For purposes of satisfying the emission offset requirements of this part, the ratio of total emission reductions of volatile organic compounds to total increase [3] emissions of such air pollutant shall be at least 1.15 to 1.
(c) Serious Areas
Except as otherwise specified in paragraph (4), each State in which all or part of a Serious Area is located shall, with respect to the Serious Area (or portion thereof, to the extent specified in this subsection), make the submissions described under subsection (b) of this section (relating to Moderate Areas), and shall also submit the revisions to the applicable implementation plan (including the plan items) described under this subsection. For any Serious Area, the terms “major source” and “major stationary source” include (in addition to the sources described in section 7602 of this title) any stationary source or group of sources located within a contiguous area and under common control that emits, or has the potential to emit, at least 50 tons per year of volatile organic compounds.
(1) Enhanced monitoring
In order to obtain more comprehensive and representative data on ozone air pollution, not later than 18 months after November 15, 1990, the Administrator shall promulgate rules, after notice and public comment, for enhanced monitoring of ozone, oxides of nitrogen, and volatile organic compounds. The rules shall, among other things, cover the location and maintenance of monitors. Immediately following the promulgation of rules by the Administrator relating to enhanced monitoring, the State shall commence such actions as may be necessary to adopt and implement a program based on such rules, to improve monitoring for ambient concentrations of ozone, oxides of nitrogen and volatile organic compounds and to improve monitoring of emissions of oxides of nitrogen and volatile organic compounds. Each State implementation plan for the area shall contain measures to improve the ambient monitoring of such air pollutants.
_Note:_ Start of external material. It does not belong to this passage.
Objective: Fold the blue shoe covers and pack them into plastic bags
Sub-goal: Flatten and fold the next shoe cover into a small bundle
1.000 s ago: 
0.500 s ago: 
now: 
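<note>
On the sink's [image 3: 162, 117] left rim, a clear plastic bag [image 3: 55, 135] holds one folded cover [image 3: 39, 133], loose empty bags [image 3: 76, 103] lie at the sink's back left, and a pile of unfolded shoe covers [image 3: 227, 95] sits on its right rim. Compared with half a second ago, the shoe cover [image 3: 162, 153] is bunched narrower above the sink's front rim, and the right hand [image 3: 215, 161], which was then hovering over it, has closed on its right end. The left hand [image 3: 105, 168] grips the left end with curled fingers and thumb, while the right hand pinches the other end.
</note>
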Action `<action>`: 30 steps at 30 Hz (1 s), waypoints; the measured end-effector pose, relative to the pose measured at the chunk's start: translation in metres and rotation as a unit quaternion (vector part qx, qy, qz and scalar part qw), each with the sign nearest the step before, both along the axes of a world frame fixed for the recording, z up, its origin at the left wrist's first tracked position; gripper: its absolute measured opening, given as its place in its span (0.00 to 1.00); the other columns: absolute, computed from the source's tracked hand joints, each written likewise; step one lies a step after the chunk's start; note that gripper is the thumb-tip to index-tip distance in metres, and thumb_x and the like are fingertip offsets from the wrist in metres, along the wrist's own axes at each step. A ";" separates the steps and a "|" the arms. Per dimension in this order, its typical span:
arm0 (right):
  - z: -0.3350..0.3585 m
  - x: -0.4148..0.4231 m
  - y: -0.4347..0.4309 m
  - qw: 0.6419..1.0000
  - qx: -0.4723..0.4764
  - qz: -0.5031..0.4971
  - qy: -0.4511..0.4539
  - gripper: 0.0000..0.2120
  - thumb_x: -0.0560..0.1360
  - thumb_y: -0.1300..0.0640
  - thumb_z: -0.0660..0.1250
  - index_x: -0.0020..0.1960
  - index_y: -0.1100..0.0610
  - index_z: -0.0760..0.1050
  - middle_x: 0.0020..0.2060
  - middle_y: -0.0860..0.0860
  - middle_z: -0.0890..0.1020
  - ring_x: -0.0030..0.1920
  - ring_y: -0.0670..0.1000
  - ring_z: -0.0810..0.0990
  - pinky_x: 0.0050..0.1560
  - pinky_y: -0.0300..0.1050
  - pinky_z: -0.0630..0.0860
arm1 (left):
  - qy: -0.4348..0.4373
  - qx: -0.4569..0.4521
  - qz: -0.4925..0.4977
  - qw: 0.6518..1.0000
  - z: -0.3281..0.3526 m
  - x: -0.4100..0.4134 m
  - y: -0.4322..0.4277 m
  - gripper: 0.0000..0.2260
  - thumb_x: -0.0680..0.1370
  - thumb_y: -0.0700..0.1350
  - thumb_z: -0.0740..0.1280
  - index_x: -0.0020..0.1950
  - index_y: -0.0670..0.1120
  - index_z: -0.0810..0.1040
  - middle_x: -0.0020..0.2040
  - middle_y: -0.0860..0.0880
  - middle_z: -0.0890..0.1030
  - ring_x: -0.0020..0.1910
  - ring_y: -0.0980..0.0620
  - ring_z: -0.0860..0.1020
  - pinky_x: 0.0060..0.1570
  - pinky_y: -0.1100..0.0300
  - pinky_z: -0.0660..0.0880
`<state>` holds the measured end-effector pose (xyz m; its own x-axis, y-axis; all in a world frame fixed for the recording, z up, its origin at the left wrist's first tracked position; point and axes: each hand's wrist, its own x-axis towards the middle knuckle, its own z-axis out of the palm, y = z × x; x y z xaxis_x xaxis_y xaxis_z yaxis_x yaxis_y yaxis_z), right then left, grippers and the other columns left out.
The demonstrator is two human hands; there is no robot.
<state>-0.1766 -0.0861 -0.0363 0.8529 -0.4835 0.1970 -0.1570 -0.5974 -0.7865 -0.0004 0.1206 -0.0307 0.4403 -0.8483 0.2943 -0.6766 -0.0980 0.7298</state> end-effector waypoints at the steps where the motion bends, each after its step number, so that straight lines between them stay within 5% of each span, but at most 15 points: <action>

(2) Attainment and reasonable further progress demonstrations
Within 4 years after November 15, 1990, the State shall submit a revision to the applicable implementation plan that includes each of the following:
(A) Attainment demonstration
A demonstration that the plan, as revised, will provide for attainment of the ozone national ambient air quality standard by the applicable attainment date. This attainment demonstration must be based on photochemical grid modeling or any other analytical method determined by the Administrator, in the Administrator’s discretion, to be at least as effective.
(B) Reasonable further progress demonstration
A demonstration that the plan, as revised, will result in VOC emissions reductions from the baseline emissions described in subsection (b)(1)(B) of this section equal to the following amount averaged over each consecutive 3-year period beginning 6 years after November 15, 1990, until the attainment date:
(i) at least 3 percent of baseline emissions each year; or
(ii) an amount less than 3 percent of such baseline emissions each year, if the State demonstrates to the satisfaction of the Administrator that the plan reflecting such lesser amount includes all measures that can feasibly be implemented in the area, in light of technological achievability.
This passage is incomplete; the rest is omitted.